Au Congo, des enfants « creuseurs » extraient du cobalt jusqu’à 12 heures par jour dans des conditions dantesques pour 1 à 2 $. Un rapport d’Amnesty International et Afrewatch dénonce le travail des enfants dans les mines de RDC et exige de l’industrie électronique une plus grande vigilance.

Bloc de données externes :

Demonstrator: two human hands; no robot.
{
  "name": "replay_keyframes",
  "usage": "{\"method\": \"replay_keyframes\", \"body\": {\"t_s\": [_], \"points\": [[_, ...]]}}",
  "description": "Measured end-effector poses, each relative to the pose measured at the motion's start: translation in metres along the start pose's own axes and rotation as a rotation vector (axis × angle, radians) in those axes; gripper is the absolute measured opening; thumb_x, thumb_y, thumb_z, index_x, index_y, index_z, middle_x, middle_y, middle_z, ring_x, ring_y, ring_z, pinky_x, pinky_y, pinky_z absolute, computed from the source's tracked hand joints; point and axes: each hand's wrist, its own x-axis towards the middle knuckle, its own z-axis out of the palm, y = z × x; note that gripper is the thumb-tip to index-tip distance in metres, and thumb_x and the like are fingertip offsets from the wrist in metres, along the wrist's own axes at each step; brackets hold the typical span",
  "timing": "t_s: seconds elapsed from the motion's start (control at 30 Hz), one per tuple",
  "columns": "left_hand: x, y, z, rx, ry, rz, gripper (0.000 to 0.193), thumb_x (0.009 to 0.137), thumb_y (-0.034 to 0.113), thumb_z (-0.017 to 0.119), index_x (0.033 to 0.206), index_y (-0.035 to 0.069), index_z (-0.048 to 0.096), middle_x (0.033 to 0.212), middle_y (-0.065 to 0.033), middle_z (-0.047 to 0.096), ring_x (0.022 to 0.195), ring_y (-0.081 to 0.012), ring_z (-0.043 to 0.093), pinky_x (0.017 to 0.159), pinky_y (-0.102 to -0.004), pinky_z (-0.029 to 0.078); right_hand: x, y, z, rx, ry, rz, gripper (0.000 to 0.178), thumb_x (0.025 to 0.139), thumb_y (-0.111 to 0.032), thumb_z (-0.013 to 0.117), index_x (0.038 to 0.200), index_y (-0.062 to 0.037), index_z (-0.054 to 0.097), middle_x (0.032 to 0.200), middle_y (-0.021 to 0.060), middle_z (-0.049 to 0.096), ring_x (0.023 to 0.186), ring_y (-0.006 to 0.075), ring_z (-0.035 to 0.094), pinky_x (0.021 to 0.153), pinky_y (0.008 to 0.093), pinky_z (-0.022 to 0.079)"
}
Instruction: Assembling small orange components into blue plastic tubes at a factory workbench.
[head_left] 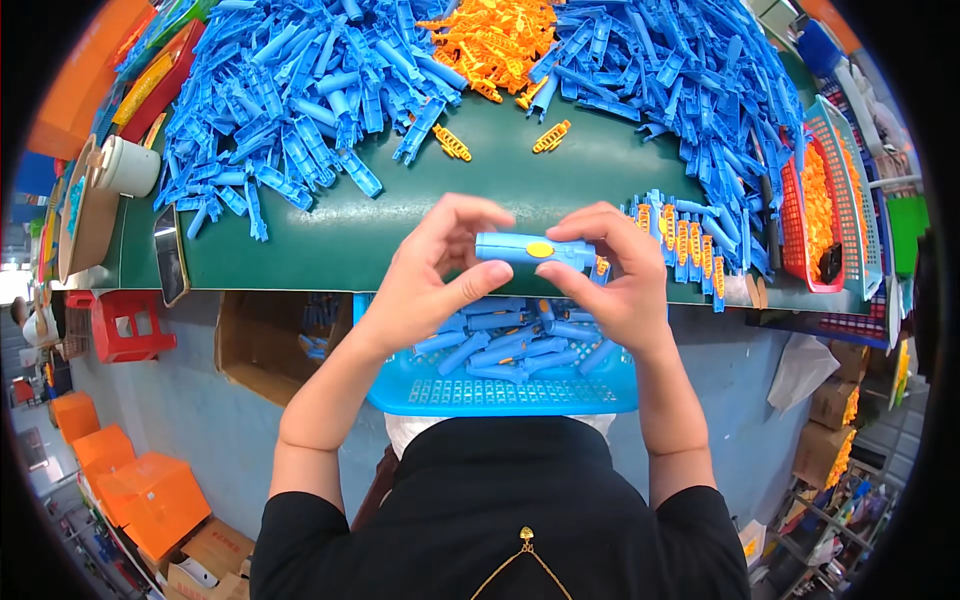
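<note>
A light-blue plastic tube-shaped part (510, 247) with a yellow oval on its side lies level between my hands, above the table's front edge. My right hand (622, 272) pinches its right end between thumb and fingers. At the left end, my left hand (430, 268) has its thumb against the lower edge; its index finger is lifted off and the other fingers are partly hidden. Below is a blue basket (500, 400) with many similar blue parts (500, 348). Right of my right hand, blue half-shells with orange inserts (683, 243) stand in a row.
Heaps of blue shells (300, 110) (660, 80) flank a pile of orange inserts (490, 45) on the green table (400, 225). Two loose inserts (452, 143) (551, 137) lie in front. A phone (171, 255) sits at left, a red basket (800, 220) at right. A cardboard box (255, 345) stands below.
</note>
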Motion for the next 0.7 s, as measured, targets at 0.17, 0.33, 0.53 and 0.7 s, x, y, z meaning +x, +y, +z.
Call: {"method": "replay_keyframes", "body": {"t_s": [0.17,0.33,0.53,0.7], "points": [[-0.003,-0.008,-0.004,0.515,0.048,0.549,0.023,0.077,0.007,0.071,0.096,0.000,0.061,0.086,-0.0083,0.061,0.068,-0.0128,0.056,0.061,-0.0238,0.044,0.002,-0.002,0.000,0.009,-0.014,-0.129,0.024,0.065,-0.001,0.076,0.085,0.0019,0.063,0.083,0.0110,0.062,0.076,0.0188,0.059,0.064,0.0241,0.045],[-0.003,-0.009,-0.009,0.542,0.069,0.588,0.025,0.077,0.008,0.071,0.098,-0.001,0.060,0.086,-0.0091,0.061,0.069,-0.0140,0.057,0.061,-0.0245,0.045,0.000,0.005,0.005,0.022,0.026,-0.186,0.025,0.066,-0.002,0.075,0.088,0.0020,0.064,0.080,0.0101,0.062,0.072,0.0172,0.058,0.062,0.0238,0.044],[-0.010,-0.004,-0.006,0.705,-0.071,0.385,0.028,0.077,0.008,0.071,0.101,0.001,0.060,0.085,-0.0094,0.062,0.081,-0.0175,0.062,0.069,-0.0268,0.048,-0.011,-0.004,0.008,0.406,-0.127,0.418,0.019,0.078,-0.006,0.067,0.095,0.0017,0.063,0.082,0.0066,0.062,0.068,0.0089,0.057,0.058,0.0215,0.042],[0.002,0.010,-0.019,0.715,-0.140,0.269,0.018,0.078,0.010,0.069,0.092,0.001,0.062,0.076,-0.0090,0.062,0.071,-0.0196,0.061,0.064,-0.0290,0.047,-0.012,-0.006,0.006,0.038,-0.185,0.197,0.021,0.079,-0.014,0.067,0.094,0.0000,0.064,0.076,0.0088,0.063,0.068,0.0171,0.061,0.061,0.0274,0.046]]}}
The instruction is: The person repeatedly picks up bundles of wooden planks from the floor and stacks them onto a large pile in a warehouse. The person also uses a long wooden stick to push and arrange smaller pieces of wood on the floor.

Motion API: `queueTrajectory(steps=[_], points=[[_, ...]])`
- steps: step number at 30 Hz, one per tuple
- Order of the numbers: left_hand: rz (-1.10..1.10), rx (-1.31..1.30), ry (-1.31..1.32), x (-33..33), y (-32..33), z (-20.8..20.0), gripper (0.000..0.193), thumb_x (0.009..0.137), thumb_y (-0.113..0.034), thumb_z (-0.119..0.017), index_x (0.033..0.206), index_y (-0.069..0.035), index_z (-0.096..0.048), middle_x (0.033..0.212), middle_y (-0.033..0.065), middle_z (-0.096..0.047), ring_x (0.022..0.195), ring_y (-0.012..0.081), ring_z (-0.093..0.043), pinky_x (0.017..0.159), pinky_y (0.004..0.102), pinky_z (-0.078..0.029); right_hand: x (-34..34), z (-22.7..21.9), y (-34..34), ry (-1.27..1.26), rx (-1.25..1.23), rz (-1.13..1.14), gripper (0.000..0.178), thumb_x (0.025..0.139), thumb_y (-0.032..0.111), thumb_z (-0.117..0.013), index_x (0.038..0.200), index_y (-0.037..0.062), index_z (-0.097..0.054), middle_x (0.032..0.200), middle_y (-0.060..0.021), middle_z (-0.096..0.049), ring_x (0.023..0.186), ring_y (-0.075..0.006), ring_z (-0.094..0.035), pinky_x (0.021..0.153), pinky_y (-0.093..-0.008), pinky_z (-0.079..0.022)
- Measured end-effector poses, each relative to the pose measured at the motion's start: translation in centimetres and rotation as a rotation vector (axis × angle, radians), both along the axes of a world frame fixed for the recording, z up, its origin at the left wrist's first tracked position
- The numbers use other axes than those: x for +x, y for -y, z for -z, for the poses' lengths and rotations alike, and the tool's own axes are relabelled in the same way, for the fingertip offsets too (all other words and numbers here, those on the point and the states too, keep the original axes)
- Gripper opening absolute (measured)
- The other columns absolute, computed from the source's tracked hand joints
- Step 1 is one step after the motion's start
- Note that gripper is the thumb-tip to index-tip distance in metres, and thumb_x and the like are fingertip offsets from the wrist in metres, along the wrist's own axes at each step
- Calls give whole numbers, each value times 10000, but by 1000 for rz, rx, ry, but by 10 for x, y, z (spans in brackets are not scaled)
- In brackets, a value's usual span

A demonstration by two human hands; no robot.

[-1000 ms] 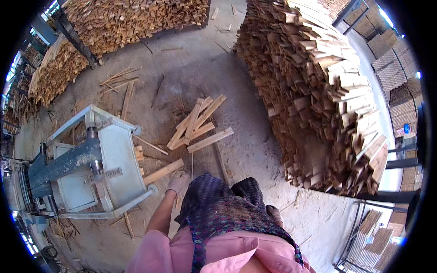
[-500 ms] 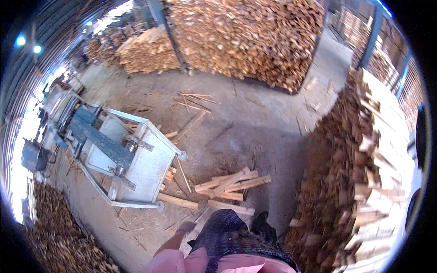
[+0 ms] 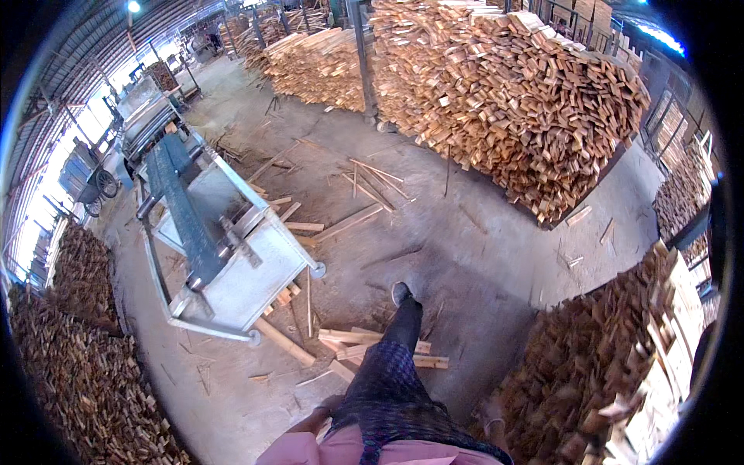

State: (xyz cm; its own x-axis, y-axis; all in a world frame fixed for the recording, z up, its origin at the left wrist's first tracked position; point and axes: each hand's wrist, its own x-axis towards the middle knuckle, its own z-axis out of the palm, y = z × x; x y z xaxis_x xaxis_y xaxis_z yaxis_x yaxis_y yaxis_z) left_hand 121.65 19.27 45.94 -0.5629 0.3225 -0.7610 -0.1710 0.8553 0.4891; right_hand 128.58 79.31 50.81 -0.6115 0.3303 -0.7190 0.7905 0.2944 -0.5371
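My left hand (image 3: 328, 404) hangs at my side against my dark patterned apron (image 3: 387, 399); its fingers are blurred and partly covered by the cloth. Low beside the right-hand wood stack (image 3: 573, 364) is my right hand (image 3: 493, 422), dim and smeared, its grip unclear. Nothing held shows in either. One leg is stretched forward, with the shoe (image 3: 401, 293) on the floor beyond a loose pile of sawn planks (image 3: 431, 362). The pile is partly hidden by my leg.
To the left stands a pale metal machine table (image 3: 267, 283) with a dark conveyor belt (image 3: 182, 217). A large stack of cut wood (image 3: 527, 116) rises ahead; another wood stack (image 3: 85, 372) fills the lower left. Thin strips (image 3: 380, 177) litter the concrete floor.
My view has shifted, and the machine and large stack show more fully. One leg now reaches forward past the plank pile. My right hand has come into view; the left stays low.
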Motion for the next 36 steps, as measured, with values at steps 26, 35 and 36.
queueTrajectory(steps=[26,35,36], points=[[-182,-218,-456,-573,-38,-55,335,946,-252,-576,1229,-118,-694,1354,166,-648,1254,338,-621,1033,456,-520,-784,-55,-24,26,-135,-343,380,998,353,-626,1203,44,-706,1097,-106,-738,996,-199,-668,905,-362,-523],[-656,-257,-110,-608,-105,-54,344,979,-213,-501,1262,-128,-678,1227,184,-686,1173,339,-650,1015,462,-516,-969,27,-107,49,194,-1258,422,994,406,-550,1160,65,-735,1199,-163,-729,1103,-338,-685,955,-471,-522],[-917,-28,-258,-633,-124,-46,338,952,-160,-529,1250,-120,-684,1268,136,-675,1190,294,-632,1037,427,-506,-1000,38,-129,292,61,-702,480,976,452,-568,1210,65,-730,1283,-182,-694,1230,-302,-644,1043,-452,-483]])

Des enfants sont-ils employés pour extraire le cobalt des mines de la République démocratique du Congo (RDC) ? A en croire le dernier rapport d’Amnesty International et Afrewatch, les grandes marques d’électroniques, comme Apple, Samsung et Sony ne seraient pas très regardantes sur la provenance de leurs minerais. Selon Amnesty, ces entreprises « n’effectuent pas les contrôles élémentaires afin de vérifier que la fabrication de leurs produits n’intègre pas de cobalt extrait dans les mines par des enfants ». En République démocratique du Congo, qui produit 50% de la production mondiale de cobalt, environ 4.000 enfants travailleraient dans les mines, selon l’Unicef. Sur certains sites, des enfants de 7 ans seraient employés « dans des conditions périlleuses » pour extraire le cobalt. Entre septembre 2014 et décembre 2015, au moins 80 mineurs sont morts sous terre dans le sud de la RDC, d’après Amnesty, qui affirme ne pas connaître le nombre réel de morts, « car de nombreux accidents ne sont pas signalés et les cadavres restent ensevelis sous les décombres ».
La production de cobalt n’est pas encore réglementée
Les « creuseurs », enfants et adultes, travaillent tous au contact du cobalt dans des conditions digne d’un autre siècle et sans protection. Des enfants ont raconté à Amnesty travailler « jusqu’à 12 heures par jour dans la mine, transportant de lourdes charges pour gagner entre un et deux dollars par jour ». Selon Mark Dummett, d’Amnesty International, « en raison des risques pour la santé et la sécurité, l’extraction minière est l’une des pires formes de travail des enfants. Comment des entreprises dont les profits à l’échelle mondiale se montent à 125 milliards de dollars (115 milliards d’euros) osent-elles affirmer qu’elles sont incapables de vérifier d’où proviennent des minerais essentiels à leur production ? » Il faut dire que la production de cobalt n’est pas encore réglementée. Ce minerai n’entre pas dans la catégorie des « minerais du conflit » comme l’or, le coltan ou l’étain.
Intermédiaires multiples
Le rapport retrace le parcours le parcours du cobalt, de la production en RDC, jusqu’aux usines en Asie et aux géants de l’électroniques aux Etats-unis ou en Europe. Et la chaîne des intermédiaires est longue. Le cobalt extrait au Congo est vendu à la Congo Dongfang Mining (CDM), filiale détenue à 100 % par le géant chinois de l’exploitation minière Zhejiang Huayou Cobalt Ltd (Huayou Cobalt). CDM traitent le cobalt, avant de le vendre à trois fabricants de composants de batteries en Chine et en Corée du Sud. À leur tour, ceux-ci vendent leurs composants à des fabricants de batteries qui affirment fournir des entreprises du secteur de la technologie et de l’automobile, notamment Apple, Microsoft, Samsung, Sony, Daimler et Volkswagen. Amnesty demande donc aux multinationales d’enquêter sur les conditions d’extraction de leurs minerais et exige que Huayou Cobalt « révèle qui participe à l’extraction et au commerce de son minerai ». Une exigence « minimale » alors que la plupart de ces entreprises sont censées pratiquer la tolérance zéro concernant le travail des enfants. Amnesty indique qu’aucune de multinationales contactées « n’a reconnu avoir été en relation avec Huayou Cobalt, ni assuré la traçabilité du cobalt utilisé dans ses produits ».